Today in History (general history)/ On This Day in Confederate History/ Confederate General Birthdays, Jan. 10.

Click 👉 TODAY IN HISTORY (general history) Jan. 10.

ON THIS DAY IN CONFEDERATE HISTORY, Jan. 10.

1861: Florida secedes from the Union. The vote for secession was 67 to two at the secession convention in Tallahassee. In doing so Florida joined the states of South Carolina and Mississippi. The new flag of Florida was unveiled by Gov.-elect John Milton at the state capitol. It consisted of three stars representing the three seceded states in a gold-bordered circle, in the first two-thirds of the flag; and the last third consists of 13 red, white, and blue stripes.
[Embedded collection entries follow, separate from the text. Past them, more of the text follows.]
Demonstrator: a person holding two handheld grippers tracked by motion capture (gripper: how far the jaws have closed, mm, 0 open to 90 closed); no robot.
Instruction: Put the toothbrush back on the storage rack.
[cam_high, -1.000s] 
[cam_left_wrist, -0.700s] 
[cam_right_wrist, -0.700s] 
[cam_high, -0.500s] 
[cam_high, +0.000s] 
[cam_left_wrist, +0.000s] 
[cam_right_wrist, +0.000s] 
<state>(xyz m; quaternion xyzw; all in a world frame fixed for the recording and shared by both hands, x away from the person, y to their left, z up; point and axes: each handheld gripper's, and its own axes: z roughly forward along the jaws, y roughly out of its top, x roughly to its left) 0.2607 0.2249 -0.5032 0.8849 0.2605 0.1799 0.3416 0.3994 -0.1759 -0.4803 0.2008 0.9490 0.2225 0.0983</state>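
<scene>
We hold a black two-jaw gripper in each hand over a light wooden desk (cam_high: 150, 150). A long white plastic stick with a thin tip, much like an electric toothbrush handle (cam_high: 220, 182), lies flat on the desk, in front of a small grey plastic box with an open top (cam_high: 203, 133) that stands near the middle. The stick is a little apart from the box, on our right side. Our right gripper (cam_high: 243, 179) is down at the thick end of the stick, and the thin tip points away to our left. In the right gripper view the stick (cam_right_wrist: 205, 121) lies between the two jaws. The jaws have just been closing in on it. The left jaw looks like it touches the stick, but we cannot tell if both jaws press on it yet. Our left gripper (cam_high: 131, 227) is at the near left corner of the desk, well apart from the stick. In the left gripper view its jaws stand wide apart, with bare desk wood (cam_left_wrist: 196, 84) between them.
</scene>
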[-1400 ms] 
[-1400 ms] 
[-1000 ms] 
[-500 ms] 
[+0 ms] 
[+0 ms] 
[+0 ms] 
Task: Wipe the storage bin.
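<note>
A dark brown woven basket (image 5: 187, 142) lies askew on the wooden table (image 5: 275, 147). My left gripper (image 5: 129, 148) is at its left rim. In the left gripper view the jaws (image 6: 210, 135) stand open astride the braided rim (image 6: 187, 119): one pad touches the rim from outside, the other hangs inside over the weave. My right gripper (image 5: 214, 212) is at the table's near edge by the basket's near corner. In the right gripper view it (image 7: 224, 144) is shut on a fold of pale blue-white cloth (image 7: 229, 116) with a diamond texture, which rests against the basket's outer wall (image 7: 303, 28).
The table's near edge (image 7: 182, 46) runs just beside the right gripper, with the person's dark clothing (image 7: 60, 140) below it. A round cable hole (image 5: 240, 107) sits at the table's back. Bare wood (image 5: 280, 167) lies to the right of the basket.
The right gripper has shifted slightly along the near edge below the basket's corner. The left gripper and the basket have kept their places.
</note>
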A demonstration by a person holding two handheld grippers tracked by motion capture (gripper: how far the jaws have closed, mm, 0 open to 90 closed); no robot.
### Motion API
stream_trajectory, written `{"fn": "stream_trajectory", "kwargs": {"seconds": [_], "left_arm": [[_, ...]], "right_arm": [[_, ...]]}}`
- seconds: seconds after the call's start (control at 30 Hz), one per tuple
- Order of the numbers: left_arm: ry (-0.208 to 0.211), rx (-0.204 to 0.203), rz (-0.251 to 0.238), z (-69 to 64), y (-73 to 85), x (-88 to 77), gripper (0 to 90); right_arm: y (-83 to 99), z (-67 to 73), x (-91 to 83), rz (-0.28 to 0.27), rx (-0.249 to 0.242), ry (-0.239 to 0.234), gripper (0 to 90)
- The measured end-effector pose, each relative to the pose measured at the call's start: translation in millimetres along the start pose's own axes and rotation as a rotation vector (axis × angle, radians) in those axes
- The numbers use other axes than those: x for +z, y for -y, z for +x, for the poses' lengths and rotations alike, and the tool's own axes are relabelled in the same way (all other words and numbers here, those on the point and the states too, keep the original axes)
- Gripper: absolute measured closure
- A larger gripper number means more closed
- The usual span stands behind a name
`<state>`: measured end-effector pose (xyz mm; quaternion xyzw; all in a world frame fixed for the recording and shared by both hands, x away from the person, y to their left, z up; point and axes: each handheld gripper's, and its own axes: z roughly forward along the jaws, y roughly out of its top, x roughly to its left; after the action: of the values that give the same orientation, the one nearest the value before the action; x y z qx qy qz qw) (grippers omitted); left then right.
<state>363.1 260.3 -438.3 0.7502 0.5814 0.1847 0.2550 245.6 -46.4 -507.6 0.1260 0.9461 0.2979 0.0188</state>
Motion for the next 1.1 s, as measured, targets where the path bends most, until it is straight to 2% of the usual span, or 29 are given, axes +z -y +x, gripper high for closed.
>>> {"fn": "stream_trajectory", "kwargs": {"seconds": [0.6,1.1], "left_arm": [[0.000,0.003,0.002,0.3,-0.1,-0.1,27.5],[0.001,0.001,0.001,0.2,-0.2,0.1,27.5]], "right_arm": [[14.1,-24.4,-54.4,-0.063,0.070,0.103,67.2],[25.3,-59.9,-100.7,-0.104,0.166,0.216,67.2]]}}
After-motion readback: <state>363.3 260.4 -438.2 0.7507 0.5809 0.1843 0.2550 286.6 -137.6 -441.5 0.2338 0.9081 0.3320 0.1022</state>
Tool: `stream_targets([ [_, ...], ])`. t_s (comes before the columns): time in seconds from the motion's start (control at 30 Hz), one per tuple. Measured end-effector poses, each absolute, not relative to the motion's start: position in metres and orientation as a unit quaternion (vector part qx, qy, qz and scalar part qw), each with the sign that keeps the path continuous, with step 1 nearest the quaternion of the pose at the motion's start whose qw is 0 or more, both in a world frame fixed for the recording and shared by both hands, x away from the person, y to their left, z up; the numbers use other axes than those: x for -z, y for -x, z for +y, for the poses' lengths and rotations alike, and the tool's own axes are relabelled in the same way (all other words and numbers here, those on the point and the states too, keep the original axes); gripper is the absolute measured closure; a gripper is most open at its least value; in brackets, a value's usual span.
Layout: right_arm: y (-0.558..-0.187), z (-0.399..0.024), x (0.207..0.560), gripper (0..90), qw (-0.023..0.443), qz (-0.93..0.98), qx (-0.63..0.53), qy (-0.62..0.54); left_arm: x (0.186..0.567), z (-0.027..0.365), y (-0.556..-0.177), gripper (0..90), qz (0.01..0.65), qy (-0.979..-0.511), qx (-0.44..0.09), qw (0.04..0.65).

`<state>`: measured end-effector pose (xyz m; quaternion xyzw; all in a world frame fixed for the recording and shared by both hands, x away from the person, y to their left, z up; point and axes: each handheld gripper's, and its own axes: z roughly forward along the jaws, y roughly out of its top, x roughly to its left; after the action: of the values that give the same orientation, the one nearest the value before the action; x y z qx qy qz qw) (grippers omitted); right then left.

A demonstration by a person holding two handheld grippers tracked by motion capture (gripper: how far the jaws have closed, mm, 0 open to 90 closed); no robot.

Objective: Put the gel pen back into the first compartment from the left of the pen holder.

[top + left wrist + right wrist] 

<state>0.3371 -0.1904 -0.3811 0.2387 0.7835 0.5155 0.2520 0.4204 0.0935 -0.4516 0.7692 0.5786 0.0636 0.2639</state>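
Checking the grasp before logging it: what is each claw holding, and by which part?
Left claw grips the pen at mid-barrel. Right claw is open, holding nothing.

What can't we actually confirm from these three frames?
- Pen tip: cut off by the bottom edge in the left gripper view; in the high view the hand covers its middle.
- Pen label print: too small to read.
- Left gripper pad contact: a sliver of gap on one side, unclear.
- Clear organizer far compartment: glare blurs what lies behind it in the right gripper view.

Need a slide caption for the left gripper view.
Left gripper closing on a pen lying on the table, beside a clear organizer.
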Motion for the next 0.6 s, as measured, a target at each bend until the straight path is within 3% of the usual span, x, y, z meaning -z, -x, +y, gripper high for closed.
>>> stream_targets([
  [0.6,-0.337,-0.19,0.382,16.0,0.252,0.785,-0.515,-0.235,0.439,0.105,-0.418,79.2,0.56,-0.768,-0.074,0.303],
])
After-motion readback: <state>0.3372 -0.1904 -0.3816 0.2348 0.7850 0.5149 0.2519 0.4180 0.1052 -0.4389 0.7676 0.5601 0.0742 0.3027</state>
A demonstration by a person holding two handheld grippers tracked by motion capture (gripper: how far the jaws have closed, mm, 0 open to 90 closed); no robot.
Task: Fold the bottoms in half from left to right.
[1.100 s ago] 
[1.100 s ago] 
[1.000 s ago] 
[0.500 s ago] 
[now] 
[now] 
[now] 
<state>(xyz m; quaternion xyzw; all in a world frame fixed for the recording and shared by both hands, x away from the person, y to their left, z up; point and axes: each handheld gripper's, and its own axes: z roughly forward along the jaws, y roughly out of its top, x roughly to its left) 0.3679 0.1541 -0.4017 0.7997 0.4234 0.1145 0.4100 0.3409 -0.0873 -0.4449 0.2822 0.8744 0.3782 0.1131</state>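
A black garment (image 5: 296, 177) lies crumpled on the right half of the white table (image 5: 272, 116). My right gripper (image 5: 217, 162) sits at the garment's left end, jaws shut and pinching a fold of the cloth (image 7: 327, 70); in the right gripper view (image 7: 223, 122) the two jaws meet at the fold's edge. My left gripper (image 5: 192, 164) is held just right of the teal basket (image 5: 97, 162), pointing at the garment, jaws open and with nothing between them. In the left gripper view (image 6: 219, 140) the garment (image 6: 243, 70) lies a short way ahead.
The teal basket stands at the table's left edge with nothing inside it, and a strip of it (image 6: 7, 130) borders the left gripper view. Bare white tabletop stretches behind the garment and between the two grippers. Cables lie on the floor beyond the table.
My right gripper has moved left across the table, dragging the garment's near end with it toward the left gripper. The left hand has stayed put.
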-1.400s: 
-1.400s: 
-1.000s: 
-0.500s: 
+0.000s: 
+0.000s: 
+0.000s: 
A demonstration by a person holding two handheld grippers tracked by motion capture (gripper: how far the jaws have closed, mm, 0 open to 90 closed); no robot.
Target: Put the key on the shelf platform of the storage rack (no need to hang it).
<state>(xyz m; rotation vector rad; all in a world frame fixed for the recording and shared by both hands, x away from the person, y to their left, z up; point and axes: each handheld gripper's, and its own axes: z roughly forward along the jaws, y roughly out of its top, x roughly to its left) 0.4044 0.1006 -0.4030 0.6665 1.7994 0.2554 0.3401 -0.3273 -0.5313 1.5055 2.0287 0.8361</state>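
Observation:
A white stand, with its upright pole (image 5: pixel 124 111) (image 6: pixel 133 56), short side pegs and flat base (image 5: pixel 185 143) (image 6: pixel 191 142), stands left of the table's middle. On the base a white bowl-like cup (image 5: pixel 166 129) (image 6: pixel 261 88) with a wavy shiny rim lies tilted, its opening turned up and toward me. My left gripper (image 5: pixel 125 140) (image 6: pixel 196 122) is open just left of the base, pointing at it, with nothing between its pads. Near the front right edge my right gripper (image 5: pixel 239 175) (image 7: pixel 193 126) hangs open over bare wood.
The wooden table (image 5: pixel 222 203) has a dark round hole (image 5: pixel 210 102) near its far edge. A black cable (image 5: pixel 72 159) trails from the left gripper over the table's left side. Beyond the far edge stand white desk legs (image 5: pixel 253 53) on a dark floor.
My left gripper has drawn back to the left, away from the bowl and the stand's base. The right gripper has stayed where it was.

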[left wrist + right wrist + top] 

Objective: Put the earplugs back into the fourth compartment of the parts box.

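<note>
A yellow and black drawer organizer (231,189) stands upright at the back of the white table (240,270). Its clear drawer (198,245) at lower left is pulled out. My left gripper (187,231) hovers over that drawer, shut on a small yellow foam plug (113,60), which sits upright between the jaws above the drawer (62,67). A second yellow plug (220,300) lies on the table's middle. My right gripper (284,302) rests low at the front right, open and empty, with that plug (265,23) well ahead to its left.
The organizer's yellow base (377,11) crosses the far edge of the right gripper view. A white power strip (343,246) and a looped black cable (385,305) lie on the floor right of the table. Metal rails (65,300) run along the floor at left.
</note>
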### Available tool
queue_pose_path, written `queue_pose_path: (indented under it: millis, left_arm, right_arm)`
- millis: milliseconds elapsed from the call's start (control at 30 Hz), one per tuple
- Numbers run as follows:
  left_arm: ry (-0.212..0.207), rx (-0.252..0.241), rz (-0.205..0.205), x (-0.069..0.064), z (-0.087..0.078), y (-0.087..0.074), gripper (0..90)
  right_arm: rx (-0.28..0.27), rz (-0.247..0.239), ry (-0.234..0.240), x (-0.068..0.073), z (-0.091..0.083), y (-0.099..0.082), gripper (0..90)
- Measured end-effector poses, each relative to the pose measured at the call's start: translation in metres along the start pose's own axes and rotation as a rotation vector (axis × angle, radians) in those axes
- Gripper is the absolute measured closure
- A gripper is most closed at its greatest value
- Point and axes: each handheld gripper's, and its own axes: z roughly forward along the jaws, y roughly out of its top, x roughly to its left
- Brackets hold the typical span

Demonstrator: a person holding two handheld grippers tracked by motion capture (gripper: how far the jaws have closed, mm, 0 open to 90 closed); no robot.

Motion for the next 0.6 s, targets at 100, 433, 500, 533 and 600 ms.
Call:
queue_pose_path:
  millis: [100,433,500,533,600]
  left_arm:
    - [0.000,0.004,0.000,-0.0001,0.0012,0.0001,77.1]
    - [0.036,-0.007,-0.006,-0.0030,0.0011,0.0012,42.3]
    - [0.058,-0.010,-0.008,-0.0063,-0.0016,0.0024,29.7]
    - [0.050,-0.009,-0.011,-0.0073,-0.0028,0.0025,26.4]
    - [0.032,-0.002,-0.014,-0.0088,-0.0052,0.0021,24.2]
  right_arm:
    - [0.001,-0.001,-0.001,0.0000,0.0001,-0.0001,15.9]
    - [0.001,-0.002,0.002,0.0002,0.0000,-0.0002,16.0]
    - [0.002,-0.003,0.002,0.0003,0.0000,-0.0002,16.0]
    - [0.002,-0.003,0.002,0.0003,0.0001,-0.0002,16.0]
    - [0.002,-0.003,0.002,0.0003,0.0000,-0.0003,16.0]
FLAG OF INDEPENDENT FLORIDA AFTER SECESSION

In Louisiana, Gov. Thomas Overton Moore orders the state militia to seize the U.S. Arsenal and adjacent barracks at Baton Rouge. Colonel Braxton Bragg and about 600 militia surround the arsenal and demanded the arsenal surrender. After a short standoff, Major Joseph A. Haskin with about 80 U.S. Troops, surrendered. The vast supplies at the arsenal included 50,000 stands of small arms (a stand of arms includes a musket, sling, waist belt & buckle, cartridge box, cap box, bayonet & scabbard), four howitzers, 20 pieces of heavy artillery, one battery of 6-pounders, one battery of 12-pounders, three hundred barrels of powder, and ammunition. Also seized that day state militia seized Forts St. Phillip and Jackson on the Mississippi River, and Fork Pike at the Rigolets sometime afterward.

Louisiana secession flag

1863: Federal blockaders bombard Galveston, Texas, which had been liberated from Federal troops and navy on January 1. The city, the largest in Texas at the time, would continue to be held by the Confederacy until the end of the war.

Lt. Sidney Sherman Jr.
Co.A, 1st Tex. Heavy Artillery
Killed at the Battle of Galveston
(San Jacinto Museum of History)

CONFEDERATE GENERAL BIRTHDAYS, Jan. 10.

Brigadier General Alexander Travis Hawthorn was born on this day in 1825 in Conecuh County, Alabama. A prewar lawyer in Camden, Arkansas, when the war came, he was elected lieutenant colonel in 1861 of the 6th Arkansas Infantry and the following spring was promoted to colonel. He took part in the Battle of Shiloh where he distinguished himself and was elevated to brigade command afterward. Hawthorn also fought at the Battle of Prairie Grove, Ark., the Battle of Helena, Ark., the Little Rock Campaign, the Red River Campaign in Churchill's Division, the Battle of Pleasant Hill, La., and the Battle of Jenkins' Ferry, Ark. Hawthorn was promoted to brigadier general on Feb. 13, 1863. After the war, Hawthorn immigrated to Brazil in 1867, but came back to the U.S. in 1874 and ran a business in Atlanta, Ga. In 1880 he was ordained a Baptist preacher and moved to Dallas, Texas. Hawthorn died May 31, 1899, and was buried in Greenwood Cemetery in Marshall, Texas.